Differences between Sobol and SHAP Sensitivity Analysis on Housing Prices Predictions
I recently applied both Sobol and SHAP to my model to get the most impactful feature, because I thought using two methods could be more convincing. However, I got inconsistent importance scores from the two methods. Consequently, I have to figure out what is wrong; life is hard.

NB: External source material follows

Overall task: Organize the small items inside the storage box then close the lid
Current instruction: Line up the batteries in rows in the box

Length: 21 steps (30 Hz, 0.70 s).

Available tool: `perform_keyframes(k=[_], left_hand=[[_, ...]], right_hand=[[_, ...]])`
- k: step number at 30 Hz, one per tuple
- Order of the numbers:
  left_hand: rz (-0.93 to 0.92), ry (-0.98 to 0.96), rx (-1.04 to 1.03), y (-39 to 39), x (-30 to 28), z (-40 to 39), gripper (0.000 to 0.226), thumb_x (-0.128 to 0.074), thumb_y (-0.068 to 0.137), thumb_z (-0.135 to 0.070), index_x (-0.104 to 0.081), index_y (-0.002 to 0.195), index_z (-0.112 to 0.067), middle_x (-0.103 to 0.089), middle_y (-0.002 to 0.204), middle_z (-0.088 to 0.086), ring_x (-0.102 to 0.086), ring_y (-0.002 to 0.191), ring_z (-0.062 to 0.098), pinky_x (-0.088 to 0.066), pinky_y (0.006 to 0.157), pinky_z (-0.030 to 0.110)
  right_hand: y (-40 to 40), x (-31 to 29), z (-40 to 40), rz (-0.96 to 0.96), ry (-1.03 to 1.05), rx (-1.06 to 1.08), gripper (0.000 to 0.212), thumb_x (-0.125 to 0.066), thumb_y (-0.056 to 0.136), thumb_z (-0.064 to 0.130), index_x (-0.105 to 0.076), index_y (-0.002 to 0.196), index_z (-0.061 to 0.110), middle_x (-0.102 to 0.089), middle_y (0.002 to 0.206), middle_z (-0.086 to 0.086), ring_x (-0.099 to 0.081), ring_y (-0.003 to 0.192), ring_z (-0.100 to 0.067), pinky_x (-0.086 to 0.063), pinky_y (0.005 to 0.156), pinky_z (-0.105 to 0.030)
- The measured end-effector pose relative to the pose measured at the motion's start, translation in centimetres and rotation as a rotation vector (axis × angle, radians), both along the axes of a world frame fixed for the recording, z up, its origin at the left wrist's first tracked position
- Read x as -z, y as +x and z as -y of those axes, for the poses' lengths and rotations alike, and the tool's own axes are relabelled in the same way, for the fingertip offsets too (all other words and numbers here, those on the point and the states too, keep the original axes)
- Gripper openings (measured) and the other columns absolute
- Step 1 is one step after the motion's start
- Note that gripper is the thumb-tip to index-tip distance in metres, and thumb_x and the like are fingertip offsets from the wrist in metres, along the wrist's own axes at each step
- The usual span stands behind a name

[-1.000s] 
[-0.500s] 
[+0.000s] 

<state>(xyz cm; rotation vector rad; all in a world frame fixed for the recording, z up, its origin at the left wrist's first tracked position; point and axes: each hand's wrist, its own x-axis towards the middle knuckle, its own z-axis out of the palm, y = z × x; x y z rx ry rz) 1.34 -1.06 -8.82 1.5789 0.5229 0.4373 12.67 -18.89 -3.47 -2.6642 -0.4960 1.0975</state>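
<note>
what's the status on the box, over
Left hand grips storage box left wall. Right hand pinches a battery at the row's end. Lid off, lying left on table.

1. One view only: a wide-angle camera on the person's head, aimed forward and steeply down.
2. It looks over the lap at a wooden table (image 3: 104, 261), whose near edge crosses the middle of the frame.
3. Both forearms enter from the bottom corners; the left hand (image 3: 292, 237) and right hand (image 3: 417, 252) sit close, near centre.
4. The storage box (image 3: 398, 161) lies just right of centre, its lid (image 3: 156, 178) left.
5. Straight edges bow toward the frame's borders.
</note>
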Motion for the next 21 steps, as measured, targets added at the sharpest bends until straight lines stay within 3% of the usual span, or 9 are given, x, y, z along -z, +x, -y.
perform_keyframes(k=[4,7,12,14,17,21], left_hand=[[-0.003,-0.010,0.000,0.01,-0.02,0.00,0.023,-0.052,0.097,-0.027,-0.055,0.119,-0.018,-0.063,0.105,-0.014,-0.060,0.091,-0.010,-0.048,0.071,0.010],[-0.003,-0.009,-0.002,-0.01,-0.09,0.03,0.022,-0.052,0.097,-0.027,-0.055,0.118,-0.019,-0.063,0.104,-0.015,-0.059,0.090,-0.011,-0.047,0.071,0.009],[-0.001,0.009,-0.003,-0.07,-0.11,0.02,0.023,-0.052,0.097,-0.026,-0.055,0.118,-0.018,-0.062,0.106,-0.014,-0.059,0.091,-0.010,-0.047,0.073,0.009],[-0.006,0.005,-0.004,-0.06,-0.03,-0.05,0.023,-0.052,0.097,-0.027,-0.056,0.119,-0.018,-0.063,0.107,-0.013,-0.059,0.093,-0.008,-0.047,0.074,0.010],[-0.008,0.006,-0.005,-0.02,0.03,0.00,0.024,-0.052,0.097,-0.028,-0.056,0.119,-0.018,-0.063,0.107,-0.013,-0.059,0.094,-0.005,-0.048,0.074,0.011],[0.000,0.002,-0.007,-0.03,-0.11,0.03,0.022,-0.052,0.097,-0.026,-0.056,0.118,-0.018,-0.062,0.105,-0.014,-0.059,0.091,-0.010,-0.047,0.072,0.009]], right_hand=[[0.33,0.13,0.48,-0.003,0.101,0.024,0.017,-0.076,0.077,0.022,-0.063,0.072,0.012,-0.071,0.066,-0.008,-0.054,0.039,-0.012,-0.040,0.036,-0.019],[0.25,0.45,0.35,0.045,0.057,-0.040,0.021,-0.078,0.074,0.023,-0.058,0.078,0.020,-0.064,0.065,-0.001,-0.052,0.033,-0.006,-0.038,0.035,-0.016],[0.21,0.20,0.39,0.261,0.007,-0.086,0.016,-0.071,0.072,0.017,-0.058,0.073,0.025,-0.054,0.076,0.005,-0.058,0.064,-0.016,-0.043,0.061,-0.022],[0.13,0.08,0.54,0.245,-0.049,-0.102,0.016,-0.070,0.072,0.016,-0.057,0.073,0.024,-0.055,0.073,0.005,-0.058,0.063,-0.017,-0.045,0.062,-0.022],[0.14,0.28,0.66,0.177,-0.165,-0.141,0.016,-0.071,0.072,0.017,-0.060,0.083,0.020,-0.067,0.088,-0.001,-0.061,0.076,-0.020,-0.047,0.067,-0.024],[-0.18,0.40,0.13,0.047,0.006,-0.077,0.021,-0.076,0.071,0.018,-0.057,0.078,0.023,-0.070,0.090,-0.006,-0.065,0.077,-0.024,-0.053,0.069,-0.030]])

- Test on a simple dataset(housing prices) to check if I use the methods correctly
- Searching for theoretical explanation according to the result
- Back to my problem/dataset/model to examine the differences
1. Test on a simple dataset
(1) A simple housing price prediction model
Dataset
I used the California Housing Prices dataset, since the classical Boston Housing dataset is unethical, and the California dataset is suggested in the below error notice.

This dataset was derived from the 1990 U.S. census, using one row per census group. A block group is the smallest geographical unit for which the U.S. Census Bureau publishes sample data (a block group typically has a population of 600 to 3,000 people).
There are eight features, and the price is expressed in million.
# Import dataset
from sklearn.datasets import fetch_california_housing
housing = fetch_california_housing()
data = pd.DataFrame(housing.data)
data.columns = housing.feature_names
data.head()
#Adding target variable to dataframe
data['PRICE'] = housing.target
data.head()

The correlations show that the most impactful feature is MedInc, followed by AveRooms and HouseAge, which make sense.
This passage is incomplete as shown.